Vijay Agneeswaran and Abhishek Kumar share an industrial-scale use case of capsule networks they have implemented for a client in the realm of text analytics for news categorization. They demonstrate the performance of capsule networks on the news categorization task, using the precision, recall and F1 metrics and benchmark the performance of recurrent capsule networks for the same task and compare the two implementations against a baseline model. They also discuss how to tune key hyperparameters of capsule networks such as batch size, number of filters and size of filters, initial learning rate, number of capsules, and dimension of capsules. Vijay and Abhishek conclude by detailing some of the key challenges they faced along the way.

Topics include:

  • Motivation for capsule networks and how they can be used in text analytics
  • Overview of recurrent capsule networks
  • Implementation RCNs in TensorFlow/PyTorch
  • Benchmarking of capsule networks with dynamic routing and recurrent capsule networks for a real multilabel text classification use case for news categorization
Photo of Vijay Agneeswaran

Vijay Agneeswaran

Walmart Labs

Dr.

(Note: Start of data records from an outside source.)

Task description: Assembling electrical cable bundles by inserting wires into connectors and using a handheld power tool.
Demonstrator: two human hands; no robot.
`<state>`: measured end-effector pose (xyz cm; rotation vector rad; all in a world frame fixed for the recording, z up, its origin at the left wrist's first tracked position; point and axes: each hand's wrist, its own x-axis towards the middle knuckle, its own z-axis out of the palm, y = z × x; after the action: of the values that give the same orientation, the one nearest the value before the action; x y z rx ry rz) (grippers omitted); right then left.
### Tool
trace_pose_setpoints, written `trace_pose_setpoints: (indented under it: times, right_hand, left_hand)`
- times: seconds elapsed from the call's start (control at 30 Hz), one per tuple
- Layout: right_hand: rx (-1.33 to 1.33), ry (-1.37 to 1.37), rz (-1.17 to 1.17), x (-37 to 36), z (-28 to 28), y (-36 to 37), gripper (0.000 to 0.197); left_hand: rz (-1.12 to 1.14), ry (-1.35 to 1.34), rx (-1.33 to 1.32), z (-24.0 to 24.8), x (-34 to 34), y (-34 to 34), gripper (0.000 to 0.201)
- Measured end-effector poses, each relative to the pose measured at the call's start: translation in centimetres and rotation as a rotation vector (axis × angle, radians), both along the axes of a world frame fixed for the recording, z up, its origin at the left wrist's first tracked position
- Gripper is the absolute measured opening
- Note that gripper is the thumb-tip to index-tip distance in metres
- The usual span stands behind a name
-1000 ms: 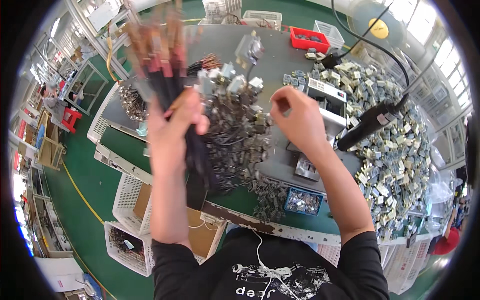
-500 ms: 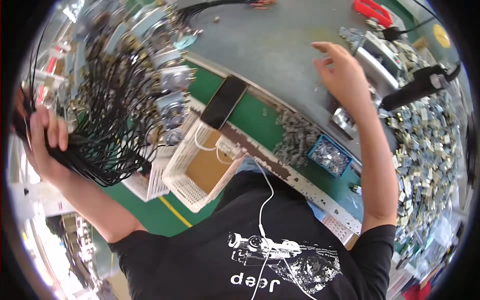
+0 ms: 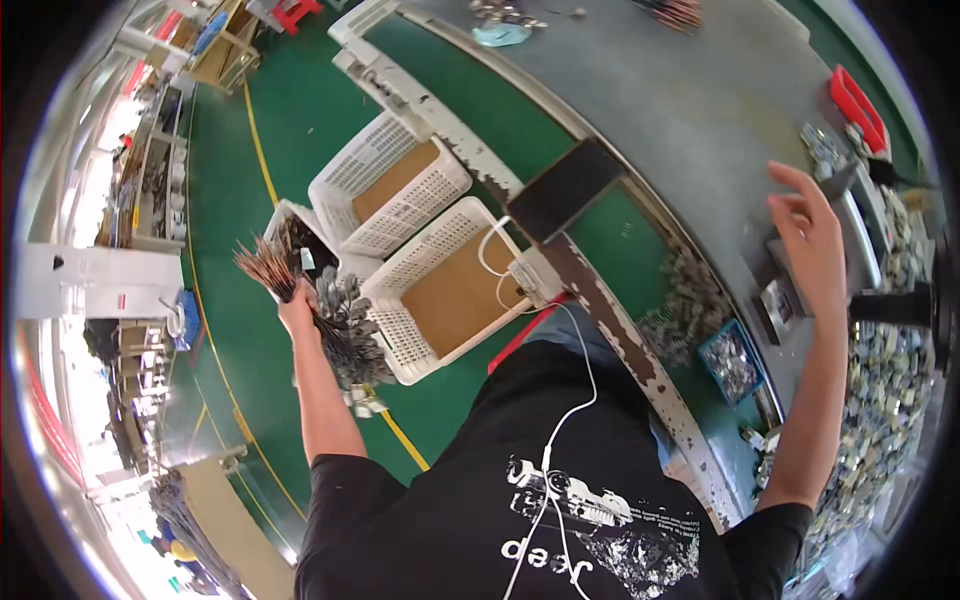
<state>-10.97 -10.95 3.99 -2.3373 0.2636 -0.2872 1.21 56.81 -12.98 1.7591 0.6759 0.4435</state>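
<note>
My left hand (image 3: 299, 308) is closed around a bundle of black cables (image 3: 350, 335) at the left, above the floor beside the white baskets. Copper-coloured wire ends (image 3: 264, 268) fan out on one side of the fist. On the other side the cables droop, with pale metal connectors (image 3: 364, 401) at their lower ends. Over the right part of the grey bench my right hand (image 3: 812, 228) hovers with its fingers loosely bent and apart, holding nothing visible. Closest to it are a small metal fixture (image 3: 779, 309) and a black cylindrical tool (image 3: 890, 307).
Two white plastic baskets, one nearer (image 3: 395, 340) and one farther (image 3: 365, 155), have brown bottoms. A black phone (image 3: 567, 190) lies on the bench edge. A blue tray (image 3: 730, 362) holds small metal parts. Many connectors (image 3: 885, 410) are heaped at right. A red tray (image 3: 857, 107) stands farther back.
My left hand has swung the cable bundle from the far left, beside the large connector cluster, down beside the baskets. The view has shifted leftward. My right hand stays over the bench, fingers apart.
</note>
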Motion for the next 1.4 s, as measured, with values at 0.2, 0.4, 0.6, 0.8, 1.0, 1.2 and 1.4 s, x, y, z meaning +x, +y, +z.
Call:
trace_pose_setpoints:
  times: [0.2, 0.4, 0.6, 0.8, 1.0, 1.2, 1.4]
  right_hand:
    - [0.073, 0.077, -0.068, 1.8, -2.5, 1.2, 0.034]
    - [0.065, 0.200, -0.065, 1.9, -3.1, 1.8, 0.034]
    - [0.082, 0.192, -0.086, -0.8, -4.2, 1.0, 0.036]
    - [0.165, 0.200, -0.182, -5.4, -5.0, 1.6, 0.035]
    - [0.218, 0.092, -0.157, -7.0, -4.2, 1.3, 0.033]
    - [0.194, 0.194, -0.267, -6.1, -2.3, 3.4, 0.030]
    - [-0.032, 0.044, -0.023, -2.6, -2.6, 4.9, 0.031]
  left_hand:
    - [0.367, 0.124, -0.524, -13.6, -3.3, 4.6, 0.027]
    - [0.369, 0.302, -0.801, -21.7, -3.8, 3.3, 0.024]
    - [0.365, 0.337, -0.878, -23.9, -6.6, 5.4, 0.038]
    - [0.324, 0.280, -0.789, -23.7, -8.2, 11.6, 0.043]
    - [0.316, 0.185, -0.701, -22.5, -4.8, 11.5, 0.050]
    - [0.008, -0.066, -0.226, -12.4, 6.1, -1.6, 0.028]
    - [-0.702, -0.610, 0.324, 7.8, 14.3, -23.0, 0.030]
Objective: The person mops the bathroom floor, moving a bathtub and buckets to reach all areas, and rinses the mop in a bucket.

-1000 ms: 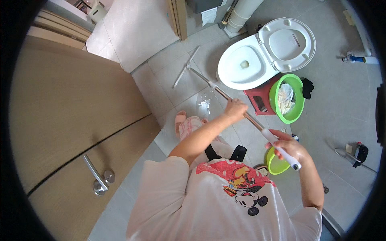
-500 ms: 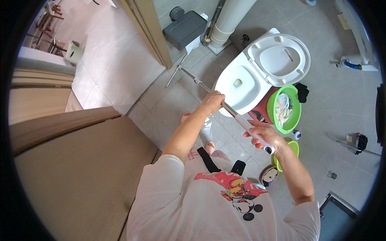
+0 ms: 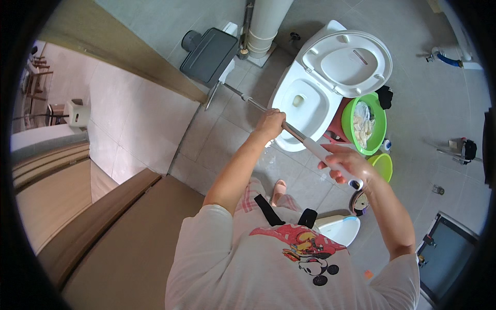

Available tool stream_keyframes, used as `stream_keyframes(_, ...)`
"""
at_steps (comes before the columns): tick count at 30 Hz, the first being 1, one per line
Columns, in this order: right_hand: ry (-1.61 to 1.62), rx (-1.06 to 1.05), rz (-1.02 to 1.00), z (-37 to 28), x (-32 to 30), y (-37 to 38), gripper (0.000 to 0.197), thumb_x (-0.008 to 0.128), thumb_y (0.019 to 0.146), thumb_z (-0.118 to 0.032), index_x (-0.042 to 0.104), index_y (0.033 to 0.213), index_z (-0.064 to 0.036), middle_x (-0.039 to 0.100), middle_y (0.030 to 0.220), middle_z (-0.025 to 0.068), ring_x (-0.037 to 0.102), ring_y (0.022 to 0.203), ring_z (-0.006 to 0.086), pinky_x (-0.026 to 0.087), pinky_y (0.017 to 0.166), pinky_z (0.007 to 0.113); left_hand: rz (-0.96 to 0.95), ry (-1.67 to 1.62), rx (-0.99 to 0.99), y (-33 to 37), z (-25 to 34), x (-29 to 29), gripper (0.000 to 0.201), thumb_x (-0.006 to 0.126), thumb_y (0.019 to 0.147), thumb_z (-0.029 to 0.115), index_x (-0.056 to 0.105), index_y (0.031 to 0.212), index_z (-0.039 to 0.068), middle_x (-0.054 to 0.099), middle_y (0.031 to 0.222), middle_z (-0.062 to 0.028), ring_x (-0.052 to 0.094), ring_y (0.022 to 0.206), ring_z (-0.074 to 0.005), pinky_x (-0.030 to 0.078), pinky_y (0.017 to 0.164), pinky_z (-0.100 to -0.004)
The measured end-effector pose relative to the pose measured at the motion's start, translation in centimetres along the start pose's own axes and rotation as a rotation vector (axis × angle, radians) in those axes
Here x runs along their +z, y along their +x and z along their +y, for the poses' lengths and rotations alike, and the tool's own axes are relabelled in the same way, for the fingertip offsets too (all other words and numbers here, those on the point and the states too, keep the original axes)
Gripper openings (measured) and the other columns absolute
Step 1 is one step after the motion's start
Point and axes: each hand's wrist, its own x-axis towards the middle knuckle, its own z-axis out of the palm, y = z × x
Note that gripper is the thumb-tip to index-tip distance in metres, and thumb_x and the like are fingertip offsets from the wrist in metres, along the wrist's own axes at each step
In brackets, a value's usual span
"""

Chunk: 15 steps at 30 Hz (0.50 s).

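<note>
I hold a long-handled floor squeegee (image 3: 297, 133) slantwise in both hands, its thin head (image 3: 212, 96) down on the tiles at the far left. My left hand (image 3: 271, 124) is wrapped round the metal pole. Lower and to the right, my right hand (image 3: 349, 164) has the white grip between thumb and fingers, with the grip's end sticking out past the palm. The squeegee head lies beside a dark grey bin (image 3: 209, 57) near the doorway, and part of it is hidden by the bin. The pole passes in front of the white toilet (image 3: 279, 101), whose lid is up.
A green basin (image 3: 381, 135) with cloths rests on a red stool (image 3: 337, 126) right of the toilet. Nearer are a yellow-green basin (image 3: 382, 168) and a white basin (image 3: 349, 231). A white pipe (image 3: 266, 26) rises behind; the wooden door frame (image 3: 134, 51) and door stand left.
The squeegee head has moved left, up against the bin. My view has shifted, and a white basin now shows near my waist. Both hands keep their hold on the squeegee.
</note>
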Motion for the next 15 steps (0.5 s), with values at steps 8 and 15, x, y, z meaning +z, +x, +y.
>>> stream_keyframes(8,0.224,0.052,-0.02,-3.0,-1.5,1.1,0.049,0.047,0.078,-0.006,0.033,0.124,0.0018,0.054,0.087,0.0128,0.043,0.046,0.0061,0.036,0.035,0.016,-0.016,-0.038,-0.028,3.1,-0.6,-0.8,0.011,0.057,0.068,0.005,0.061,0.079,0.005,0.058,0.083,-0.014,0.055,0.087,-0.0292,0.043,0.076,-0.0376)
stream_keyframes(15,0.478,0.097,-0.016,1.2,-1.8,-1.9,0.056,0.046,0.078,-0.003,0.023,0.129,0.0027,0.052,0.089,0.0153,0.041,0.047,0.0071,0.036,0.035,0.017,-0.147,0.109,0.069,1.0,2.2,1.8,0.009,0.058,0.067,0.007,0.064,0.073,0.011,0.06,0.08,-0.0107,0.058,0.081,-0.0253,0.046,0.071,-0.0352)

Vijay Srinivas Agneeswaran has a Bachelor’s degree in Computer Science & Engineering from SVCE, Madras University (1998), an MS (By Research) from IIT Madras in 2001, a PhD from IIT Madras (2008) and a post-doctoral research fellowship in the LSIR Labs, Swiss Federal Institute of Technology, Lausanne (EPFL). He currently heads data sciences R&D at Walmart Labs, India. He has spent the last eighteen years creating intellectual property and building data-based products in Industry and academia. In his current role, he heads machine learning platform development and data science foundation teams, which provide platform/intelligent services for Walmart businesses across the world. In the past, he has led the team that delivered real-time hyper-personalization for a global auto-major as well as other work for various clients across domains such as retail, banking/finance, telecom, automotive etc. He has built PMML support into Spark/Storm and realized several machine learning algorithms such as LDA, Random Forests over Spark. He led a team that designed and implemented a big data governance product for a role-based fine-grained access control inside of Hadoop YARN. He and his team have also built the first distributed deep learning framework on Spark. He is a professional member of the ACM and the IEEE (Senior) for the last 10+ years. He has five full US patents and has published in leading journals and conferences, including IEEE transactions. His research interests include distributed systems, artificial intelligence as well as Big-Data and other emerging technologies.

Photo of Abhishek Kumar

Abhishek Kumar

Publicis Sapient

Abhishek Kumar is a senior manager of data science in Publicis Sapient’s India office, where he looks after scaling up the data science practice by applying machine learning and deep learning techniques to domains such as retail, ecommerce, marketing, and operations. Abhishek is an experienced data science professional and technical team lead specializing in building and managing data products from conceptualization to the deployment phase and interested in solving challenging machine learning problems. Previously, he worked in the R&D center for the largest power-generation company in India on various machine learning projects involving predictive modeling, forecasting, optimization, and anomaly detection and led the center’s data science team in the development and deployment of data science-related projects in several thermal and solar power plant sites. Abhishek is a technical writer and blogger as well as a Pluralsight author and has created several data science courses. He’s also a regular speaker at various national and international conferences and universities. Abhishek holds a master’s degree in information and data science from the University of California, Berkeley. Abhishek has spoken at past O’Reilly conferences, including Strata 2019, Strata 2018, and AI 2019.